• Try it: Pull every line containing "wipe" from the listing below.
*** Supplied information ***
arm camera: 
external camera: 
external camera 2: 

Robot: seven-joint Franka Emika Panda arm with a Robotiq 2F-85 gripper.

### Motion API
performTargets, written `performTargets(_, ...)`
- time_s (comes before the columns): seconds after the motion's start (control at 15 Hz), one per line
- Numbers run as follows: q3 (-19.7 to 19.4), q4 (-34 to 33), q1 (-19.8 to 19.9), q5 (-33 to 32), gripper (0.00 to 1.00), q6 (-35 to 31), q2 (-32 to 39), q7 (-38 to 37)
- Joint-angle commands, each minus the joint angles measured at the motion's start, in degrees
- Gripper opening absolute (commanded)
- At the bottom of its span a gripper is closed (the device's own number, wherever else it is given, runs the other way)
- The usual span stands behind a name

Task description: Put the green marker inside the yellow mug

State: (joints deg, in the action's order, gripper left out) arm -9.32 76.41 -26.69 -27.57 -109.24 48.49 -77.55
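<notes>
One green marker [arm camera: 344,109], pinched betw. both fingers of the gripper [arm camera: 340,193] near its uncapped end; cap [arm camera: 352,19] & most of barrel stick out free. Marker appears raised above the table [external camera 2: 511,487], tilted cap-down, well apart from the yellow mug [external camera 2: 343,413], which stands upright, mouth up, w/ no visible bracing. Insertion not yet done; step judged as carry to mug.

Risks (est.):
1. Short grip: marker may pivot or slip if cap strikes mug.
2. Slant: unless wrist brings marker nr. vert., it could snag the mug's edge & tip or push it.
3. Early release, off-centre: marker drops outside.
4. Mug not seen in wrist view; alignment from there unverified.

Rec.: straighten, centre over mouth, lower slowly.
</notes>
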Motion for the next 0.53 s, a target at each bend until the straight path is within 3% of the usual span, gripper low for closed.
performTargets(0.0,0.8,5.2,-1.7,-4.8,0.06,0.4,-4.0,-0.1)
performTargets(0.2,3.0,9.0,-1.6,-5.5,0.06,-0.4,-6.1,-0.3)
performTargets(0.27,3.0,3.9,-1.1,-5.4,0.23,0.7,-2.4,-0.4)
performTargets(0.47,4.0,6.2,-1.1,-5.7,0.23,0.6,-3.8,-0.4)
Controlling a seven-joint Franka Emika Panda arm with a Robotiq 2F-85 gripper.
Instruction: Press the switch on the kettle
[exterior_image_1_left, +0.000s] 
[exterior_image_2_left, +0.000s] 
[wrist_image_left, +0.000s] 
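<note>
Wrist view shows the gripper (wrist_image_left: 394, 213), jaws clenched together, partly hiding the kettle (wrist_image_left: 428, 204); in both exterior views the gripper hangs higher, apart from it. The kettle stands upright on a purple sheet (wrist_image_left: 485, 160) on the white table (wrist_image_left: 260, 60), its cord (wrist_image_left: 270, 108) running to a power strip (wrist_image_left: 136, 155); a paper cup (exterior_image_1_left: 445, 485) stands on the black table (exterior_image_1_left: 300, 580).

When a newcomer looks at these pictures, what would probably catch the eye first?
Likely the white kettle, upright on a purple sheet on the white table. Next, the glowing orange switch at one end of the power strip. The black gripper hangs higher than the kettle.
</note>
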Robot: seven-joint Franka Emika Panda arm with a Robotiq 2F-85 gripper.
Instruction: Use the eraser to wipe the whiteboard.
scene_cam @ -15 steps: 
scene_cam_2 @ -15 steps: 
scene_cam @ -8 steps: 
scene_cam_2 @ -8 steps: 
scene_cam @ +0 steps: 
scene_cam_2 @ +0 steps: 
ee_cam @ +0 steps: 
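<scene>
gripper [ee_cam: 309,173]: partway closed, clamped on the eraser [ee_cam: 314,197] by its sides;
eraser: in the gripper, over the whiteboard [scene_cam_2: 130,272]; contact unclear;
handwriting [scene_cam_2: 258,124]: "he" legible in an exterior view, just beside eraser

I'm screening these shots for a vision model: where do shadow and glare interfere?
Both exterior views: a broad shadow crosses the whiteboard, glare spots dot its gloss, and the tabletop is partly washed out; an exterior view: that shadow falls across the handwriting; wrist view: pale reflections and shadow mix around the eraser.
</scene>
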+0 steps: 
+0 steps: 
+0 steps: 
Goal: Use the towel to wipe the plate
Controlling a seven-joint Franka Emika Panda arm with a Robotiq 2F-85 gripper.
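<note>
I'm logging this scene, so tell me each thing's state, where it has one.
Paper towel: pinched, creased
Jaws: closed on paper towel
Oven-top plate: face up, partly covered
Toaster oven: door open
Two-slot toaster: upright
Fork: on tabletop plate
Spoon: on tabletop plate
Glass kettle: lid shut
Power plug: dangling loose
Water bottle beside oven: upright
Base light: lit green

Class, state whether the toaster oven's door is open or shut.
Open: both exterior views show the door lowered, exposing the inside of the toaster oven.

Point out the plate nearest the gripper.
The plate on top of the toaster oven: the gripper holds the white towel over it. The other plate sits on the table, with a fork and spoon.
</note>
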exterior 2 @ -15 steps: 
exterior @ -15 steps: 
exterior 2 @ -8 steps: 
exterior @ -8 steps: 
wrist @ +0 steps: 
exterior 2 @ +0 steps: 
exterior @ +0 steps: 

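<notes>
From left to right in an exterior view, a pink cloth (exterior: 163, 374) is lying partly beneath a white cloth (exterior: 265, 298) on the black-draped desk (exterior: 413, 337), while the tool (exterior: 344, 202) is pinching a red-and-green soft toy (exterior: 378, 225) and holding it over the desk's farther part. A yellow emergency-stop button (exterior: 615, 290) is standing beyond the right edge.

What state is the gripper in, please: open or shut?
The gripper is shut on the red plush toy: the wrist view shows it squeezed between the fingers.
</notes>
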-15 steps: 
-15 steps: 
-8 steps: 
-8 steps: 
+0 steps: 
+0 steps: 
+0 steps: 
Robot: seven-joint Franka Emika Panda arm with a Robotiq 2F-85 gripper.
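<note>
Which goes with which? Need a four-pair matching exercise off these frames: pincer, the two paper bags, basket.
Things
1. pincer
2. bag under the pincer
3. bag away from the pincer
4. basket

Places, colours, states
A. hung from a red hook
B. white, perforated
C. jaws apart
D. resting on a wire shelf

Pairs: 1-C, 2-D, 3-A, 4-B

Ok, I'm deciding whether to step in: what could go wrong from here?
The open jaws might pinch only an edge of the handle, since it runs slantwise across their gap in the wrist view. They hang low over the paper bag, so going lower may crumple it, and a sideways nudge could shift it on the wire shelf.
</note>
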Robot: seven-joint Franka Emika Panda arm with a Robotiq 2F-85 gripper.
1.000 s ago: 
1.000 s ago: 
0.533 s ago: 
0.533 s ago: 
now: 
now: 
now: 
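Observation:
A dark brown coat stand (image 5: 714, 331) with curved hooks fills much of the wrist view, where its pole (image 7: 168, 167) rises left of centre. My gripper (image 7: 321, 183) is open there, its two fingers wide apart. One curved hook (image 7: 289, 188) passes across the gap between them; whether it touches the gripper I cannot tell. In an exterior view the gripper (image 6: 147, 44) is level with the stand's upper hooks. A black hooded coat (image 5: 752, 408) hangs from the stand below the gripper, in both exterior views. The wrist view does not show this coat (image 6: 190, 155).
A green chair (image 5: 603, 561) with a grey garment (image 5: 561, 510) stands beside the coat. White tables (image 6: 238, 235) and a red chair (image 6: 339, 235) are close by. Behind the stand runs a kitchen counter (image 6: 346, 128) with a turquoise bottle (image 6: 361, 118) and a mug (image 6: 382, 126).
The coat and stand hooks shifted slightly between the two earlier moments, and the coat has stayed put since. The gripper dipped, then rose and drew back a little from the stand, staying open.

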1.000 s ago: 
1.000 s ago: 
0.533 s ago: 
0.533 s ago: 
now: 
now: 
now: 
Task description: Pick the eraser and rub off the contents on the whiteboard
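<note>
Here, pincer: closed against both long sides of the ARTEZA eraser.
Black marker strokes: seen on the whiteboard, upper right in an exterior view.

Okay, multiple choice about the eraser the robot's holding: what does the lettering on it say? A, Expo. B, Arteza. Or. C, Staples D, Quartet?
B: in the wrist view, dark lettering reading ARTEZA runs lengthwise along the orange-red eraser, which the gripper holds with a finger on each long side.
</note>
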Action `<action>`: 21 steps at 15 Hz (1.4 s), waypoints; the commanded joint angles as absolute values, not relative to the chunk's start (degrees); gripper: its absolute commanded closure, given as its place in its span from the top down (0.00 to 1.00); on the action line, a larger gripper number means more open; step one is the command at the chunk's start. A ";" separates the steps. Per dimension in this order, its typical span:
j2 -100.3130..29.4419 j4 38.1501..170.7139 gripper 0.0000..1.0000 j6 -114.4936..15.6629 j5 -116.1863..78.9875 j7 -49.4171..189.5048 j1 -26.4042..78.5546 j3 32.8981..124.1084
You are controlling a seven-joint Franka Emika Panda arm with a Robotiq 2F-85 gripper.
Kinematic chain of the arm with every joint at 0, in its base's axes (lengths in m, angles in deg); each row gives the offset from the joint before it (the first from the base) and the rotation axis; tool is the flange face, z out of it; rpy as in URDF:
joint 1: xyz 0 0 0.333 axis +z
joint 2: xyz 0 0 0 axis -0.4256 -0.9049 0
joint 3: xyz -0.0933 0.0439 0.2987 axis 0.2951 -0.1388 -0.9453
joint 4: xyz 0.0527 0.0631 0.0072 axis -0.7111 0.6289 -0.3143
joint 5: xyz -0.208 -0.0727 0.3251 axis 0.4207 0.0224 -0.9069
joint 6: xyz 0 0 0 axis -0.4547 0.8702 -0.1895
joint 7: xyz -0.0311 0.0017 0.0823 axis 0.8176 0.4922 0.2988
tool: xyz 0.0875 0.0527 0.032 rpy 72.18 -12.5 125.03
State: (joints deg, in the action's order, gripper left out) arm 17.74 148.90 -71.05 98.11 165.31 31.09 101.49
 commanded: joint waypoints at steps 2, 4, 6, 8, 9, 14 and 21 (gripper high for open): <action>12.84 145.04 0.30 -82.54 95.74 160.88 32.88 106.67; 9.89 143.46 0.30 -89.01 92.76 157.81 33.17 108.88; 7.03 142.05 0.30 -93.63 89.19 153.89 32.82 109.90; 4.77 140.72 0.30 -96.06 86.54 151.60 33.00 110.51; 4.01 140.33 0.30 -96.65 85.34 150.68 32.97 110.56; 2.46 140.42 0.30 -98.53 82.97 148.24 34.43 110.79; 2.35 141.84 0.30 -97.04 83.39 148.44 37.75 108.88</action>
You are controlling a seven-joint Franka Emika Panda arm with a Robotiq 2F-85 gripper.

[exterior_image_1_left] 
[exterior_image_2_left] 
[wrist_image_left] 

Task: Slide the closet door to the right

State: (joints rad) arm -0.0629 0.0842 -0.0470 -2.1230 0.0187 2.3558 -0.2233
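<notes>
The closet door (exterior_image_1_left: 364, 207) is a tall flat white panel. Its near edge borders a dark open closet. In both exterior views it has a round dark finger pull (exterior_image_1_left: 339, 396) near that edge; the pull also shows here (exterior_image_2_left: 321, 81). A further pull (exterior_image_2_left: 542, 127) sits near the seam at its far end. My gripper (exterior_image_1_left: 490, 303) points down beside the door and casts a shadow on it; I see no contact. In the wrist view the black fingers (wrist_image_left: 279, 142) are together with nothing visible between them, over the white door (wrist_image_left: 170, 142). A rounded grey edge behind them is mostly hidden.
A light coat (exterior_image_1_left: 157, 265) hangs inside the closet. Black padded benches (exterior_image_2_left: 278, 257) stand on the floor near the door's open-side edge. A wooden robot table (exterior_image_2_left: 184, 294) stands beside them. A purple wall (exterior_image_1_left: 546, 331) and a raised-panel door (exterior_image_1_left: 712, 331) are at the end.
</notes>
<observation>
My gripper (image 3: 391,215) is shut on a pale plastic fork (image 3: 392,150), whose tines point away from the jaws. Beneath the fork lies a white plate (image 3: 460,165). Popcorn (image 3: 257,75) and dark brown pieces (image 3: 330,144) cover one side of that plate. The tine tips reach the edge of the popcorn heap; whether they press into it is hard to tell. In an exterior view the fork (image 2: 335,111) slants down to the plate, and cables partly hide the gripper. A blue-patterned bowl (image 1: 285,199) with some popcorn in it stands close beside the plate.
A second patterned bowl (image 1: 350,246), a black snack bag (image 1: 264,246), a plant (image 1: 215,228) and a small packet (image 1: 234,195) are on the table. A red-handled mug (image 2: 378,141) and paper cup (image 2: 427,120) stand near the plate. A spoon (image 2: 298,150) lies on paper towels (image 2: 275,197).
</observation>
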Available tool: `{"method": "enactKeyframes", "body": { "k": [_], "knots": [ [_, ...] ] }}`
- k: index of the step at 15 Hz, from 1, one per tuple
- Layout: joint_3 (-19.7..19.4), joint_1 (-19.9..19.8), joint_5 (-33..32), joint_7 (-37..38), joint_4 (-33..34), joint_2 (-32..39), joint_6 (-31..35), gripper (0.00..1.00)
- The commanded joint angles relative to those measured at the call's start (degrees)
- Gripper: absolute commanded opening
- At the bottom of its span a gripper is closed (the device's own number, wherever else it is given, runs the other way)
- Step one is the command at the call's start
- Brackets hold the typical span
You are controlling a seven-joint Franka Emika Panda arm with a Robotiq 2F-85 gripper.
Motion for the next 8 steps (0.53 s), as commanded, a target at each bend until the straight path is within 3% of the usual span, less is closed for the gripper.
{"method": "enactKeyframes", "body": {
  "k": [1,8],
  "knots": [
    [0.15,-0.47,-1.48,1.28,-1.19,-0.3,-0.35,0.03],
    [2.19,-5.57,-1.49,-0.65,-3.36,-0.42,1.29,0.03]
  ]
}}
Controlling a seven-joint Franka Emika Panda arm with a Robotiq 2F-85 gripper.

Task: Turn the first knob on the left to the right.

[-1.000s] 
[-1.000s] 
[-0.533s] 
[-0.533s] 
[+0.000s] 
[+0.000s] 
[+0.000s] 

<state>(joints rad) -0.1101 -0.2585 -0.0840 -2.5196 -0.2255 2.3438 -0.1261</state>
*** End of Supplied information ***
• Response to the task:
Instruction: Use the eraser to wipe the whiteboard.
Goal: Use the towel to wipe the plate

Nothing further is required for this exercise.